* What you need to do: Your answer must be the full listing below, restated word for word, with no pictures in it.
== Dataset extract
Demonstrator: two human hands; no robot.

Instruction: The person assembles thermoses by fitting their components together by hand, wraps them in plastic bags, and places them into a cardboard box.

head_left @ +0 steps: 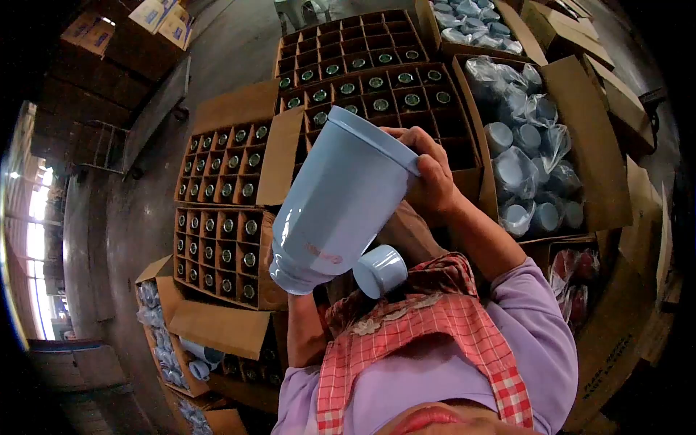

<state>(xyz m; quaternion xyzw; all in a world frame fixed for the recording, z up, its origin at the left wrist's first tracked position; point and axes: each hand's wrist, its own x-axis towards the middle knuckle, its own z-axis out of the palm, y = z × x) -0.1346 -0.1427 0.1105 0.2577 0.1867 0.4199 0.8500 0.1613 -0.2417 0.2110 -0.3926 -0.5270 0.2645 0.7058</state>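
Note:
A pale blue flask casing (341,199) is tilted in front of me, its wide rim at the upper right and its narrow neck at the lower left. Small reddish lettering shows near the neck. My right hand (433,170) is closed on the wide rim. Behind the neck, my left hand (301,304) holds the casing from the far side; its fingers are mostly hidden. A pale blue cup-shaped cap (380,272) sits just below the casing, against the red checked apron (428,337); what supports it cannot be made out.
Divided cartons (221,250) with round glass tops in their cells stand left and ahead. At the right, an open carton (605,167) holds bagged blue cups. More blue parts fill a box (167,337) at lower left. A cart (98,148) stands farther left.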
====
* Exercise answer:
Demonstrator: two human hands; no robot.

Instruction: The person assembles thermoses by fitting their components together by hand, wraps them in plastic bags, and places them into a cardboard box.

head_left @ +0 steps: 

<state>(xyz m; quaternion xyzw; all in a world frame fixed for the recording, z up, its origin at the left wrist's first tracked position; point and axes: each hand's wrist, its own x-axis towards the middle knuckle, its own z-axis out of the palm, y = z × x) -0.1346 -0.1427 0.1105 0.2577 0.1867 0.4199 0.8500 0.1613 -0.2417 0.2110 -0.3926 -0.5270 0.2645 0.7058</state>
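Note:
A pale blue flask casing (341,199) is tilted in front of me, its wide rim at the upper right and its narrow neck at the lower left. Small reddish lettering shows near the neck. My right hand (433,170) is closed on the wide rim. Behind the neck, my left hand (301,304) holds the casing from the far side; its fingers are mostly hidden. A pale blue cup-shaped cap (380,272) sits just below the casing, against the red checked apron (428,337); what supports it cannot be made out.
Divided cartons (221,250) with round glass tops in their cells stand left and ahead. At the right, an open carton (605,167) holds bagged blue cups. More blue parts fill a box (167,337) at lower left. A cart (98,148) stands farther left.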

There is no more to this output.